**Work request**
One range is to be output from the listing below, exactly as written: the line with "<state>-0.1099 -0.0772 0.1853" to the line with "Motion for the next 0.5", both kept.

□ □ □ □ □

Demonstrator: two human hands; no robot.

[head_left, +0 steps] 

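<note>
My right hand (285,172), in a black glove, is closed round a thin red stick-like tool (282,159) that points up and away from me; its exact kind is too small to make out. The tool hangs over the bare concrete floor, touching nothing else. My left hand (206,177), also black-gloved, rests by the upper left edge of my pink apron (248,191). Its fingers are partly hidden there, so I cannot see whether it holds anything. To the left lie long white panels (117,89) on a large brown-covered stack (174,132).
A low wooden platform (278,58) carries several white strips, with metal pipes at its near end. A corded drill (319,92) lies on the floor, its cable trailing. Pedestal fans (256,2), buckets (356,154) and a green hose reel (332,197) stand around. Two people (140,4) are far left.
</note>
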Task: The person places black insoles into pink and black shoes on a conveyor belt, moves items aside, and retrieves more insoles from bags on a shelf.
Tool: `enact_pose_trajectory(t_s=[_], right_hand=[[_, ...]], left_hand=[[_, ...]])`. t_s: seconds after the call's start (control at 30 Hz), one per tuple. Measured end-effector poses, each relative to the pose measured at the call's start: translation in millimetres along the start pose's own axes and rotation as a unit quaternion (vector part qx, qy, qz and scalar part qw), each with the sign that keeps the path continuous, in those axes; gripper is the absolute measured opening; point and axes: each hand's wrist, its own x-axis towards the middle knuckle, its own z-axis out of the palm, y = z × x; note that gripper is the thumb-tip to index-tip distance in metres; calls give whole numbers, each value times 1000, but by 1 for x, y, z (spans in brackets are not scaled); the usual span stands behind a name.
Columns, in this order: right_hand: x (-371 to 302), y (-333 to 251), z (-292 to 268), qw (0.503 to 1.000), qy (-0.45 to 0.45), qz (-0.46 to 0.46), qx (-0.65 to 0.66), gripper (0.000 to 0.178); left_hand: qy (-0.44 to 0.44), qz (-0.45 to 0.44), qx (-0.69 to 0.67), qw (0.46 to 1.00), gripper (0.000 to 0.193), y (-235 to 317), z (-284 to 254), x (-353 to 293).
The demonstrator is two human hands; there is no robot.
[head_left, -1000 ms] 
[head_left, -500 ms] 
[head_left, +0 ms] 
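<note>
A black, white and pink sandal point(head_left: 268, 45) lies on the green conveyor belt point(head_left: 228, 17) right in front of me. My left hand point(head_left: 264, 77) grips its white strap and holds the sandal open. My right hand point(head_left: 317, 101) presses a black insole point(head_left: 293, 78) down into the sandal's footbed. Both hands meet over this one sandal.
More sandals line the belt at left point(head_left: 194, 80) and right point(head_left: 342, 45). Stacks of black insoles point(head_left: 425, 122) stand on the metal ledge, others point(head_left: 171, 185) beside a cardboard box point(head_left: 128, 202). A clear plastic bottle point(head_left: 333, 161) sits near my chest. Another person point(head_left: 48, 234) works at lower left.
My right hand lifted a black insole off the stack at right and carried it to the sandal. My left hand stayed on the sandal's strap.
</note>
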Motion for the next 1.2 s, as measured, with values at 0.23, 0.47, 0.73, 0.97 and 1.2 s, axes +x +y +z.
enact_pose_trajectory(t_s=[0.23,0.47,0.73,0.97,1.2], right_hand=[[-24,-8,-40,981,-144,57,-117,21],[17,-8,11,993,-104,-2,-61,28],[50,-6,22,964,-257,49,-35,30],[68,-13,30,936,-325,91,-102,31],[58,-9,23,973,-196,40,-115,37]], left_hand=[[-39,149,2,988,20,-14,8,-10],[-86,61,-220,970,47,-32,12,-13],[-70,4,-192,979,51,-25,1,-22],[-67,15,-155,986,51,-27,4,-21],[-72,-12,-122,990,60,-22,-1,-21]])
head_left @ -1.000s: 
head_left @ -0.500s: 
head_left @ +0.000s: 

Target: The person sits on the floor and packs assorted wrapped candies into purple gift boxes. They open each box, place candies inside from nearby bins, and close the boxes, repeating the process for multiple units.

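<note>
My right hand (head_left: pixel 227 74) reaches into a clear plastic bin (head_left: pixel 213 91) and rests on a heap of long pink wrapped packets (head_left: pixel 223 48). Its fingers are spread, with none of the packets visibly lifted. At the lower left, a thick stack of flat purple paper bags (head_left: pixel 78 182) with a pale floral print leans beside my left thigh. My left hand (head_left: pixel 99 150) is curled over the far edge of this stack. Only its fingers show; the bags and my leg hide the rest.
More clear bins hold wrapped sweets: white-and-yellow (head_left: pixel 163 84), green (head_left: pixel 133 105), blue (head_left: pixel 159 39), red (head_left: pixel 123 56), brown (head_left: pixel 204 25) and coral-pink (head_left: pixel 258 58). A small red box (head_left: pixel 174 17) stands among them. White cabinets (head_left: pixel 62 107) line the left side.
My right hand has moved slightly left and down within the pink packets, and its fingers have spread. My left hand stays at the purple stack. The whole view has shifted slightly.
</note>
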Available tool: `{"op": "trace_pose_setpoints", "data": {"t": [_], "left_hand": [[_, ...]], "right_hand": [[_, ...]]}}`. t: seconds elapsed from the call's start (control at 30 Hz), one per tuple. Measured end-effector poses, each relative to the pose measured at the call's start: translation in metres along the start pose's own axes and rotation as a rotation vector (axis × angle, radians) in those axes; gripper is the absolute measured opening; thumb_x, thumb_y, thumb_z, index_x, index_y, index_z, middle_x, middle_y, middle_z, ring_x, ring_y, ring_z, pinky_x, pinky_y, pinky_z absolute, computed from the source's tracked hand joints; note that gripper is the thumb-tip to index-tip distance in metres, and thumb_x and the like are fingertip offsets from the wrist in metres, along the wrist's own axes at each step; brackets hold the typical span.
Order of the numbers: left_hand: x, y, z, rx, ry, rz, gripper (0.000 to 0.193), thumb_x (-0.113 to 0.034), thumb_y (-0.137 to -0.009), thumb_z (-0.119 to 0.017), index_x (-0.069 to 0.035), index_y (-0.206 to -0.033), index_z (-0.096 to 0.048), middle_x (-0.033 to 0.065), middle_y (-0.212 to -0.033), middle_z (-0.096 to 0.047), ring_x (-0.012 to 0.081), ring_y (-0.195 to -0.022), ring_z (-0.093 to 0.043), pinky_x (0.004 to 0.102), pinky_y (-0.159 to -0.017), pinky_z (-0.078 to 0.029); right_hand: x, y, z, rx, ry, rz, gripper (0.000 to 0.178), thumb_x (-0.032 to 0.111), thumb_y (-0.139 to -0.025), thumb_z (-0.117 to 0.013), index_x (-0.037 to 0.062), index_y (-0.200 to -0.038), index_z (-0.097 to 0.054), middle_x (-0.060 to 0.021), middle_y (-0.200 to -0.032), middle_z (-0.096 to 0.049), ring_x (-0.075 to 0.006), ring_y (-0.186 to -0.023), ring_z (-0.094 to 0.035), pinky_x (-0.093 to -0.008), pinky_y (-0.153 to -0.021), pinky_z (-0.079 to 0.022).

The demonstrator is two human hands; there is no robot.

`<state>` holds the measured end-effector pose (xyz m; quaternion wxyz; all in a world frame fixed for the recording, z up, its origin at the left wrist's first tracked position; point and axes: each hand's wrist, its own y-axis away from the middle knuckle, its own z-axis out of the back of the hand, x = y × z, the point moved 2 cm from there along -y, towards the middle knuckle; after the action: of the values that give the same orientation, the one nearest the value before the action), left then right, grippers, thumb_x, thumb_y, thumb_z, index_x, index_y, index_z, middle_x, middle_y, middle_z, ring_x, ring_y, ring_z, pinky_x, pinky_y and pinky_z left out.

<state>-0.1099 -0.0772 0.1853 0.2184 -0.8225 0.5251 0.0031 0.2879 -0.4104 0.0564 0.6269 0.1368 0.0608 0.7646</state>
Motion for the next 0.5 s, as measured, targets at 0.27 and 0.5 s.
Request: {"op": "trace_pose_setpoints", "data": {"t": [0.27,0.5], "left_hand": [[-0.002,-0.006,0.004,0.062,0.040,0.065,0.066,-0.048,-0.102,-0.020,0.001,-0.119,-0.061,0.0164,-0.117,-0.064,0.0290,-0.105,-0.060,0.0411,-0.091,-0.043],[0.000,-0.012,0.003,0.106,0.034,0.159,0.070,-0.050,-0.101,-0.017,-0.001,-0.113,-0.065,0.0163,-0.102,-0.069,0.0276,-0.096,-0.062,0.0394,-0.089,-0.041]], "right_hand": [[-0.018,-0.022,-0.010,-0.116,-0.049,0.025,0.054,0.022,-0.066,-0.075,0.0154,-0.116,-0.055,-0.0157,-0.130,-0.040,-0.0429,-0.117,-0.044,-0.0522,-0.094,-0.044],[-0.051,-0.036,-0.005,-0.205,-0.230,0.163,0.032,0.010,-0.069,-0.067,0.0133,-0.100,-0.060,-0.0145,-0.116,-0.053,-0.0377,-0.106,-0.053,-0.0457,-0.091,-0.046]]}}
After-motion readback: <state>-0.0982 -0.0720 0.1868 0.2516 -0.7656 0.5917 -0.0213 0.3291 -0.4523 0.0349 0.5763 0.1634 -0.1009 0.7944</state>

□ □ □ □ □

**Answer to this exercise**
<state>-0.1099 -0.0772 0.1853 0.2184 -0.8225 0.5251 0.0031 0.2879 -0.4104 0.0564 0.6269 0.1368 0.0608 0.7646</state>
Motion for the next 0.5 s, as measured, targets at 0.27 and 0.5 s.

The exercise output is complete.